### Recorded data

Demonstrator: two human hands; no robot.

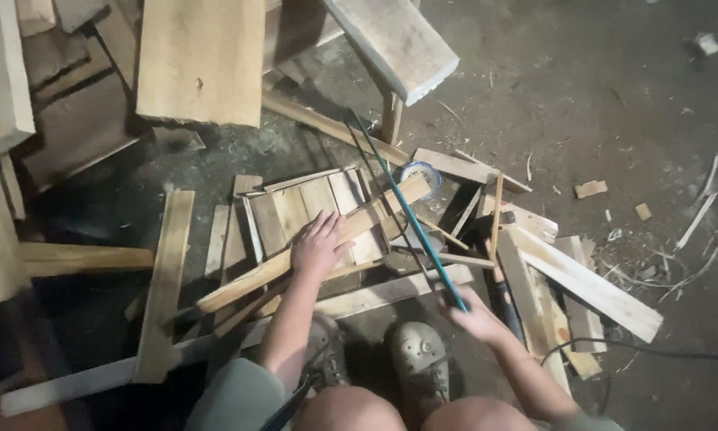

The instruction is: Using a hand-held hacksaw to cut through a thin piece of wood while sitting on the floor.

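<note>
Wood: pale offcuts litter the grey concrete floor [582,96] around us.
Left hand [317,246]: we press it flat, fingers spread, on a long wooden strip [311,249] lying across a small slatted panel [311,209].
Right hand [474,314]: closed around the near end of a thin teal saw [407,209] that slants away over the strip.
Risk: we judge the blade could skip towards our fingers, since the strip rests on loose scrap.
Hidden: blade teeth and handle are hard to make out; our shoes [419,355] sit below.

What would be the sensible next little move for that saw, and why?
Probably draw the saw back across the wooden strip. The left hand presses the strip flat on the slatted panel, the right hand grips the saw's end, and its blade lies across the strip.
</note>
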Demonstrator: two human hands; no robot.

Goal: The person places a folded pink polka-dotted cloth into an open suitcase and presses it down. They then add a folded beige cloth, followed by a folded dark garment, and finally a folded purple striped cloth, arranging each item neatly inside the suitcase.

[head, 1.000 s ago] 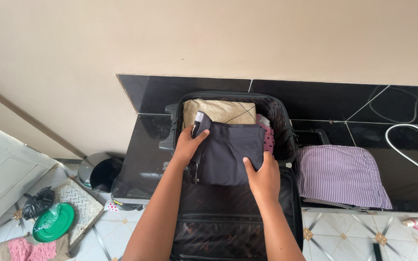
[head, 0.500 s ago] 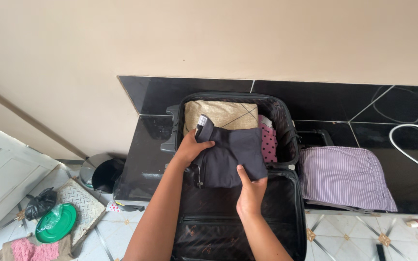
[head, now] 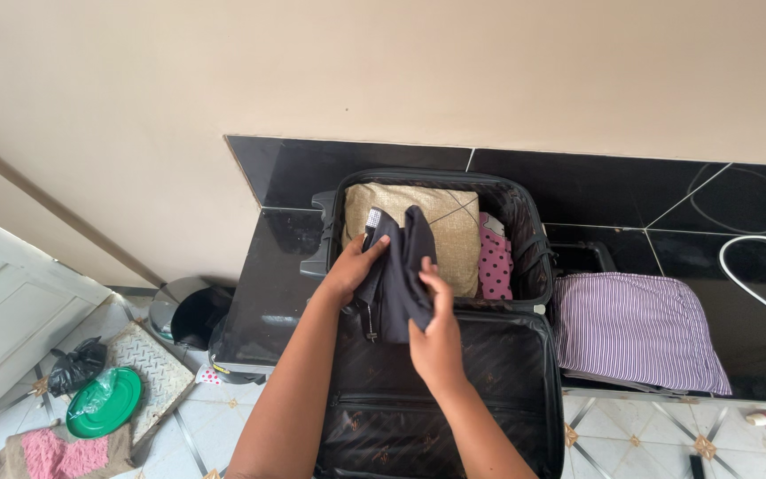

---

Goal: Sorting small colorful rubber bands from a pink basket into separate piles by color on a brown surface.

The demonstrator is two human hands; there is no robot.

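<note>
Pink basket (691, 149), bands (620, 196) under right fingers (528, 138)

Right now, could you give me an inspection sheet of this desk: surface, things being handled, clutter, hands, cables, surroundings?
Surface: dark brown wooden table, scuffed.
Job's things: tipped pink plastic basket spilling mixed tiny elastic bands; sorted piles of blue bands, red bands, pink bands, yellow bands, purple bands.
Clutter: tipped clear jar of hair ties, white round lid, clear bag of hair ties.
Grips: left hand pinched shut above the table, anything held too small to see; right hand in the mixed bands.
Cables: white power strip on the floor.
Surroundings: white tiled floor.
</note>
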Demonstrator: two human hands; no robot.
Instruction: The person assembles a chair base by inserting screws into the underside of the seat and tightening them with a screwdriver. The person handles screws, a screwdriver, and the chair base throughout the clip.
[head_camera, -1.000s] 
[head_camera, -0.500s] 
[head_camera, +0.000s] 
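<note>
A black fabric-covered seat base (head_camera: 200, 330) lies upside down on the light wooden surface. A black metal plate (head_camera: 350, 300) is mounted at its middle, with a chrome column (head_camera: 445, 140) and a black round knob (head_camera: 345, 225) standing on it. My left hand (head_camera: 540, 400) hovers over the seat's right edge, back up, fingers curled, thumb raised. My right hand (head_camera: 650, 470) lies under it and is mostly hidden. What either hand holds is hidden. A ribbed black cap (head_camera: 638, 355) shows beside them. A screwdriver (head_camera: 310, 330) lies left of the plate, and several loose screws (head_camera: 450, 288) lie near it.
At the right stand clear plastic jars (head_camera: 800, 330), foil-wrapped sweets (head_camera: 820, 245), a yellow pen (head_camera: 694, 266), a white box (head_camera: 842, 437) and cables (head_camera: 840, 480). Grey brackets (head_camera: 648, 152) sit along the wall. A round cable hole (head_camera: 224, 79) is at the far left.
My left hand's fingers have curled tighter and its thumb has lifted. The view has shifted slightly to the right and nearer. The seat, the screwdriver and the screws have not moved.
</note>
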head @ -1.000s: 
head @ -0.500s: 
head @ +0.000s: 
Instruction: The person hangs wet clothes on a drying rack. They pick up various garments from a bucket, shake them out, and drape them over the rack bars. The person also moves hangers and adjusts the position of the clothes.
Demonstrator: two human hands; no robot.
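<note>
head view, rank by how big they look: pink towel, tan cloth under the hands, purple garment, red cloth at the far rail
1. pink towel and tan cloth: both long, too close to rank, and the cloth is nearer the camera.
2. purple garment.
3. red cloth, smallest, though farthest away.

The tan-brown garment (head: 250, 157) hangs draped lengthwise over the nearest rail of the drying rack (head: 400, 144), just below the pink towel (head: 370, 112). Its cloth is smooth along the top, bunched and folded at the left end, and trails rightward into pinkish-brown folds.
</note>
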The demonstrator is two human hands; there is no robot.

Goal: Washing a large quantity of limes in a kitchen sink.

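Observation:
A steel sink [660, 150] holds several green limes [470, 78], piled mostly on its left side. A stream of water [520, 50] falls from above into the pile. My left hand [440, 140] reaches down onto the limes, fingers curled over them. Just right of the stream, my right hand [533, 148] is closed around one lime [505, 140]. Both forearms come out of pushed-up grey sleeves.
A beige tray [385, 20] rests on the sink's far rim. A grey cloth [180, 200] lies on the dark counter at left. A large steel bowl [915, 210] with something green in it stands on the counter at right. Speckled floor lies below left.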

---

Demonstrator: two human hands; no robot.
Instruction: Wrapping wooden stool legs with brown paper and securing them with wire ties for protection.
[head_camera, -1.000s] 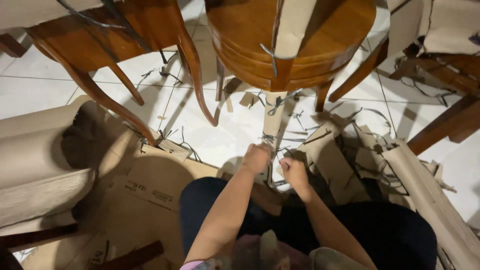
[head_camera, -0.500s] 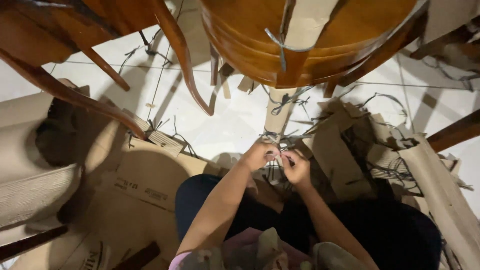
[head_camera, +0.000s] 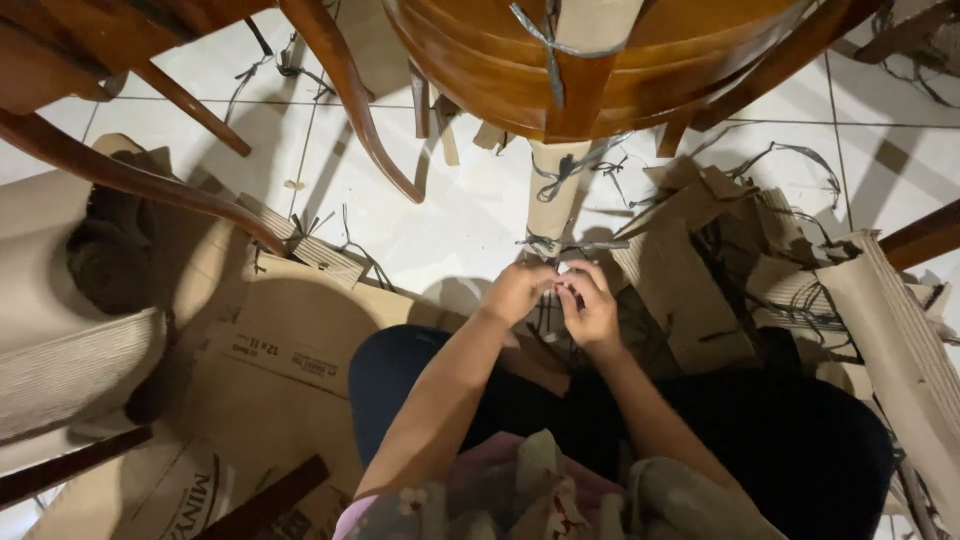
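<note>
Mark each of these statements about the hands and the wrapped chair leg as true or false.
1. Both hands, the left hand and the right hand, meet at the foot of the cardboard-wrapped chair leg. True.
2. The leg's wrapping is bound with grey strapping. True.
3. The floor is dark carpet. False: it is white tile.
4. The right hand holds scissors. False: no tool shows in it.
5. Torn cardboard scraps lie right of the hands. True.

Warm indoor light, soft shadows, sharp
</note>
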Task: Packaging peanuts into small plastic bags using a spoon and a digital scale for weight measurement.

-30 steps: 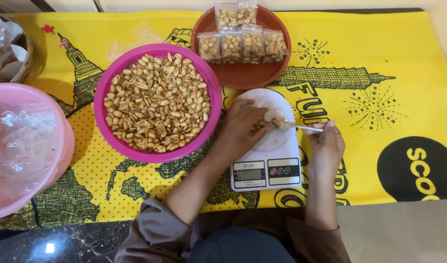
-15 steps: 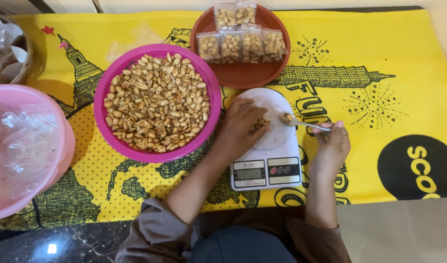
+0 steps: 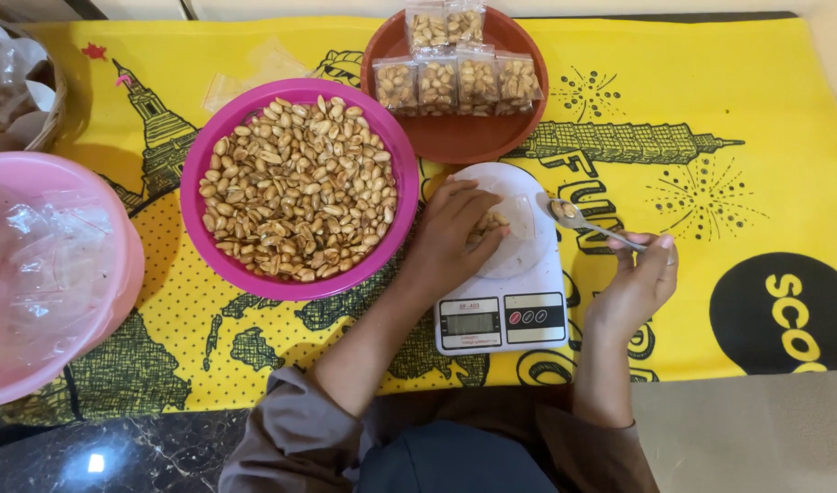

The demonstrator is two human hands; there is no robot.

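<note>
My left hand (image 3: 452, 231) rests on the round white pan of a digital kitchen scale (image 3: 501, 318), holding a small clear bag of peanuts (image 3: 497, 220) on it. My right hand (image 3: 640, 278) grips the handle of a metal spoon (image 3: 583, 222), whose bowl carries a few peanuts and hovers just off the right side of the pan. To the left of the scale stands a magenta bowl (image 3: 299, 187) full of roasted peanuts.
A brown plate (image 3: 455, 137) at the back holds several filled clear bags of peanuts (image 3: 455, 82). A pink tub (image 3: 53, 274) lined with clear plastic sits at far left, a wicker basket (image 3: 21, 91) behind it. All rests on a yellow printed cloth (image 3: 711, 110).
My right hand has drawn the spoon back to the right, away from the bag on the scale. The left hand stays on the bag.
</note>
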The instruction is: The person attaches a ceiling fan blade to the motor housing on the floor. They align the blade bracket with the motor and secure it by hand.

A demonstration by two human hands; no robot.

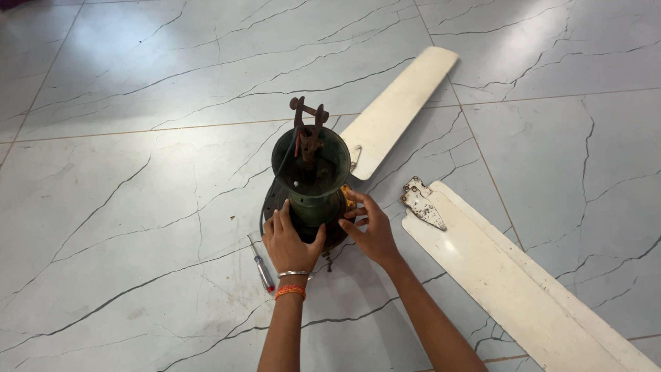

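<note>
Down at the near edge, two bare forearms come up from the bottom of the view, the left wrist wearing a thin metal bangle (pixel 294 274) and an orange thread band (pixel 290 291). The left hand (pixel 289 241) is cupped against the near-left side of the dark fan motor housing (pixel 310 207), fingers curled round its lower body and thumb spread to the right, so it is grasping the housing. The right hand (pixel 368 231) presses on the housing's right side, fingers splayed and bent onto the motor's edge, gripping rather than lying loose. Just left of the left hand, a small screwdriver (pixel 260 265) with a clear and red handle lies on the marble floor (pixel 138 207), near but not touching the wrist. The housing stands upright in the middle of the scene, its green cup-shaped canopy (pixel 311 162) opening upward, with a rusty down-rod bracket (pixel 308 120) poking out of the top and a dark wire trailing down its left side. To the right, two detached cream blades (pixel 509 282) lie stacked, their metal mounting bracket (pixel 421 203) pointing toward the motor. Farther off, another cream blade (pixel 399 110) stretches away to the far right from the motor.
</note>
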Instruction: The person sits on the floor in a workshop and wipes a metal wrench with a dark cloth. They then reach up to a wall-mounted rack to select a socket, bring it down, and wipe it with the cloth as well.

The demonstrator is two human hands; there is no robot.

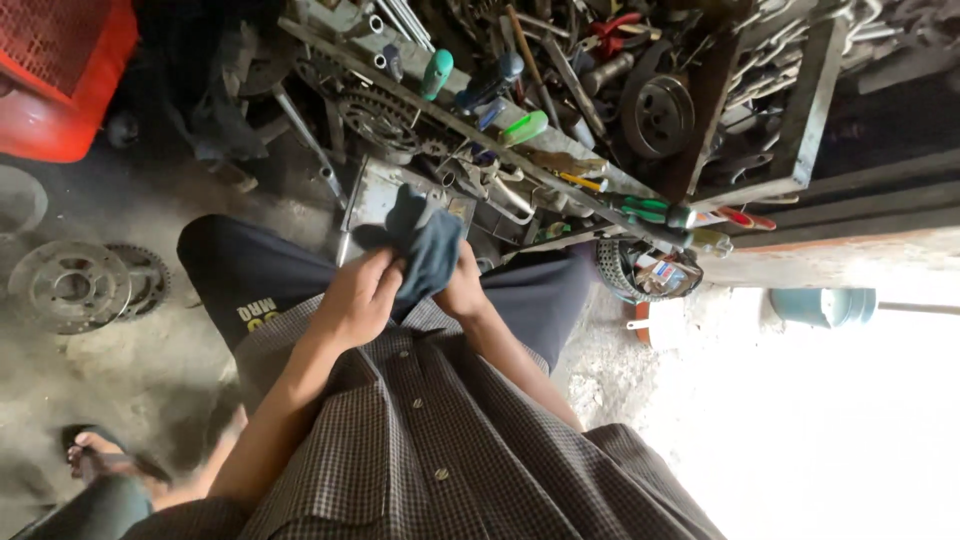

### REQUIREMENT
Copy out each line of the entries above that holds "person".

### YOUR RESPONSE
Goal: The person places a folded pink polka-dotted cloth into an open suitcase and presses it down. They then add a folded beige cloth, followed by a folded dark garment, and finally a folded purple striped cloth, arranging each item neatly inside the suitcase.
Instruction: The person assembles a chair base by inserting screws into the underside of the seat and tightening them with a screwdriver. The person handles screws, a screwdriver, and the chair base throughout the clip.
Instruction: The person hangs wet clothes on a drying rack. They pick up various garments from a bucket, shake them out, and drape them over the rack bars. The person also moves hangers and adjusts the position of the clothes.
The instruction is: The person attaches a ceiling fan blade to the motor housing on the floor. They align the blade bracket with the motor and secure it by hand.
Instruction: The person sits on the floor in a workshop and wipes a metal wrench with a dark cloth. They then reach up to a wall-mounted rack to select a socket, bring it down, and wipe it with the cloth as well.

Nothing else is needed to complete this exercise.